Pull every line holding the string "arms" from the records below.

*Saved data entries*
---
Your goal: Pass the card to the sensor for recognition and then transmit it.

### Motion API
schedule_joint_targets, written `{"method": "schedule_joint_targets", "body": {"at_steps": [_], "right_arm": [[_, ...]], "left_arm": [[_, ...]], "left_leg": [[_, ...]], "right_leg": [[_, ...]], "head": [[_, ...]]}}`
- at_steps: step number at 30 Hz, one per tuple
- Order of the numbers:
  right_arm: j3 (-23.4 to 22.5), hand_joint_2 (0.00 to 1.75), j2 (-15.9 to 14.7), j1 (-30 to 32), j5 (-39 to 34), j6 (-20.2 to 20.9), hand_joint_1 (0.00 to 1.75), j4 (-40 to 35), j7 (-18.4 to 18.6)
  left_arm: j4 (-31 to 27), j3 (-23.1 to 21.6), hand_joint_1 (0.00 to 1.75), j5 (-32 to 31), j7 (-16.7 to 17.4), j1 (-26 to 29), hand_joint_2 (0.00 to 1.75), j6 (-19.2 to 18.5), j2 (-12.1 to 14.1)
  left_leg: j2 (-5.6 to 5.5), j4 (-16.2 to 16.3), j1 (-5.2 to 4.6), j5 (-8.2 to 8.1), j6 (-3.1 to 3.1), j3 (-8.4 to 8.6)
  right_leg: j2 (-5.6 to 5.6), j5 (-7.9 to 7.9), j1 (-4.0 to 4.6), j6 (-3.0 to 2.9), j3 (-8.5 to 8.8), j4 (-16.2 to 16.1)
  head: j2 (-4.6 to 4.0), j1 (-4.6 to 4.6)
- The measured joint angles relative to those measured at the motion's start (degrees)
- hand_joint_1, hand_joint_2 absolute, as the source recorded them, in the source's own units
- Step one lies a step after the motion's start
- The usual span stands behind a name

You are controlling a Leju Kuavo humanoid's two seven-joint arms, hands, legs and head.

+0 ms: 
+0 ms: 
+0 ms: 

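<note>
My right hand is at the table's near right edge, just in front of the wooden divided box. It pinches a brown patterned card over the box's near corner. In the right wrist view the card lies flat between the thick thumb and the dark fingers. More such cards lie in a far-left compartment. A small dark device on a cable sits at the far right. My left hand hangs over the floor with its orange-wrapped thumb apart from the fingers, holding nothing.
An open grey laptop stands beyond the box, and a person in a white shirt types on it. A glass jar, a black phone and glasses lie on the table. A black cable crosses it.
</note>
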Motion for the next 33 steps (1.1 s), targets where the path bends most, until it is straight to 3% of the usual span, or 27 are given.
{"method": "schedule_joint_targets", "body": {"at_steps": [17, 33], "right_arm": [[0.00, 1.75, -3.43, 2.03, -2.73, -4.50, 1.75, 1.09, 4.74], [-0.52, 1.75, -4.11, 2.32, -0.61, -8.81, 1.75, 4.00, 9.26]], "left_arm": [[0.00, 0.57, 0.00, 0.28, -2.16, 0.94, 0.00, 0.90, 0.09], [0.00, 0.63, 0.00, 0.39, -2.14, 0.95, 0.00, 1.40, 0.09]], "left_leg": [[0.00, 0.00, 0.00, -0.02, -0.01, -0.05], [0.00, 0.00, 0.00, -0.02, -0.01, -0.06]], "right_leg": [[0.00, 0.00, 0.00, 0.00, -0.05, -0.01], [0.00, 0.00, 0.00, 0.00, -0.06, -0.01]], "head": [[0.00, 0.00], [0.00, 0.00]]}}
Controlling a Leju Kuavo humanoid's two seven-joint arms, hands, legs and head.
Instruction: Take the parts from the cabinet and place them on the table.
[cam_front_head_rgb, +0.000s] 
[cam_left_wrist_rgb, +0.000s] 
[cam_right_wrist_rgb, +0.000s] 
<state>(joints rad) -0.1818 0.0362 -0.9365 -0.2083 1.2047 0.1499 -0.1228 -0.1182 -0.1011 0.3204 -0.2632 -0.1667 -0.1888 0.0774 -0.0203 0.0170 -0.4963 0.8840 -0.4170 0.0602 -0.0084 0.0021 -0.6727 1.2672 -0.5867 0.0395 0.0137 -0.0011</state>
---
*EXPECTED ANSWER*
You are controlling a Leju Kuavo humanoid's two seven-joint arms, hands, legs and head.
Controlling a Leju Kuavo humanoid's two seven-joint arms, hands, legs and head.

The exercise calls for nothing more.